La chica que vendió el color de su pelo ya no sabe bailar tangos y ayer arregló la sinfonola del bar que hay entre la librería a la que le gusta ir a Mireille y el cementerio de muñecos que Rasputín no pudo arreglar. Ahora el cuaderno no está y se le agolpan unas lágrimas que no tiene mientras revuelve entre sus escasas posesiones -tres pinceles que a lo mejor son más viejos que su abuelo, esté donde esté, un bote de pintura roja, un par de libros descoloridos y ajados (el de poesía siempre finge no haberlo leído nunca, el otro estaba ahí cuando llegó) y algo de su ropa minúscula y siempre demasiado fina- porque la chica que vendió el color de su pelo acaba de romper el contrato más importante de su vida (y el único que ha tenido). Si cierra los ojos puede percibir por el rabillo su imagen, pero se le acumulan otras, la de los ojos casi marrones de un camarero que le dio la sensación que se reía de ella, la del chico de la espalda ancha que tanto le sonaba pegado a un pinball. Pierde la concentración y su antiguo yo se alegra de que por lo menos ahora estén asustadas por un motivo.

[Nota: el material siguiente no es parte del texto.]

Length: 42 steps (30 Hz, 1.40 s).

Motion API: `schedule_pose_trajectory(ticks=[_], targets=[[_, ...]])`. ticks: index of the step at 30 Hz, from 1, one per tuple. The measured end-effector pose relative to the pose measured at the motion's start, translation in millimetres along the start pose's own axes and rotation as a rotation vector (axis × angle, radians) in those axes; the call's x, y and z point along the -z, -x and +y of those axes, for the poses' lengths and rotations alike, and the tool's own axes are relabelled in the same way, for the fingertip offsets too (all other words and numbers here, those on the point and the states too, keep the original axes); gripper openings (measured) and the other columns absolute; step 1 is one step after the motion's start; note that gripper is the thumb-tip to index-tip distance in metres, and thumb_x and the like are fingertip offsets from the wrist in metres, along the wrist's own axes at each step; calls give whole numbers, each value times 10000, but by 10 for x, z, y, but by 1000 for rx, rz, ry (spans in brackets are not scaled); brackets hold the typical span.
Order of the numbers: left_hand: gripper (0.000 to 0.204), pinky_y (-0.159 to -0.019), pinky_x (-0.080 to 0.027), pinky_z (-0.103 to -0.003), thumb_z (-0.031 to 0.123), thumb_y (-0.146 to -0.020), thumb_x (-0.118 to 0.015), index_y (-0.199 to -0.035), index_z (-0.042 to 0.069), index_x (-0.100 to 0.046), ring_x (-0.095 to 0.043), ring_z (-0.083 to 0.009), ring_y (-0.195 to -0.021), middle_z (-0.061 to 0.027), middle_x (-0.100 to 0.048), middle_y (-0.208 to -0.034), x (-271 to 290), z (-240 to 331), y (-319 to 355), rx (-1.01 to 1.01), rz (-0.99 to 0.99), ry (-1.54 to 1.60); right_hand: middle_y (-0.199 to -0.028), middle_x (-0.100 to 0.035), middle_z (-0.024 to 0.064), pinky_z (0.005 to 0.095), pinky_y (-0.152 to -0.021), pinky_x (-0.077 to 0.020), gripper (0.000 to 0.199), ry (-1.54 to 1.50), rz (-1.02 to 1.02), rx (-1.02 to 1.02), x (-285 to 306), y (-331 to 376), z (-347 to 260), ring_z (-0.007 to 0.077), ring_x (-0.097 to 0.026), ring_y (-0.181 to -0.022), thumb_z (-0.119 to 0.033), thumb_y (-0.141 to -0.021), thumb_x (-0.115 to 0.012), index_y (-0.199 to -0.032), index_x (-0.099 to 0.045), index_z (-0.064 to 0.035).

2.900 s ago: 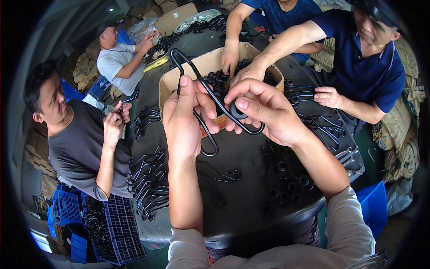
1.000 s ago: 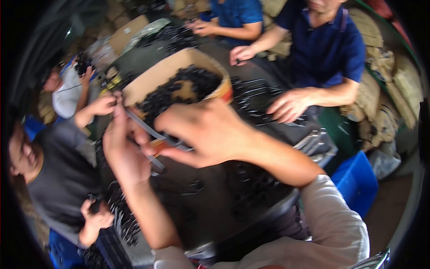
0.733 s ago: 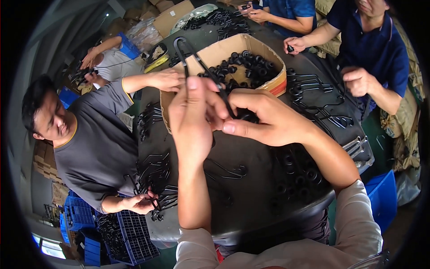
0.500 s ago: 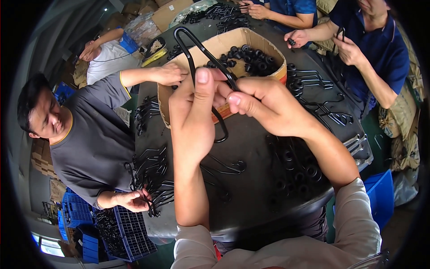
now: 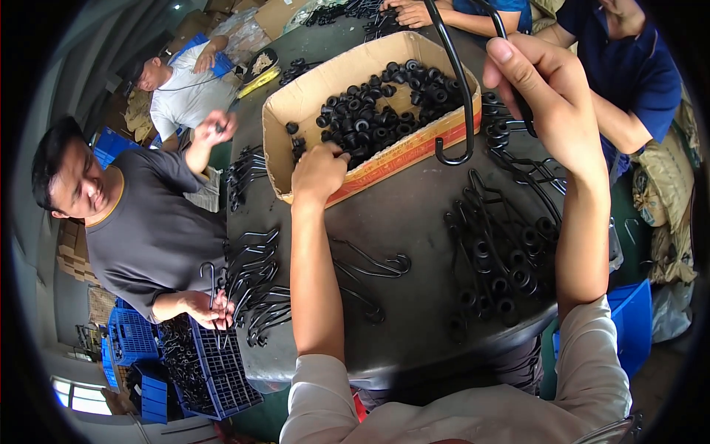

Podría llamar a Ras. Podría llamar al viejo St para que se riera de ella con ganas y su risa aún crepitara más a través del auricular del teléfono prehistórico del descansillo. Podría intentar que su vecina le tirara las cartas.
Los dedos de Dédalo -una insultante mezcla de piel y hueso, como garfios y sólo enguantados los impares- se aferran a su cuello como si ya supieran qué va a pasar ahora. ¿Está asustada, la chica que vendió el color de su pelo?
A pesar de todo, me encantan las manos de Dédalo.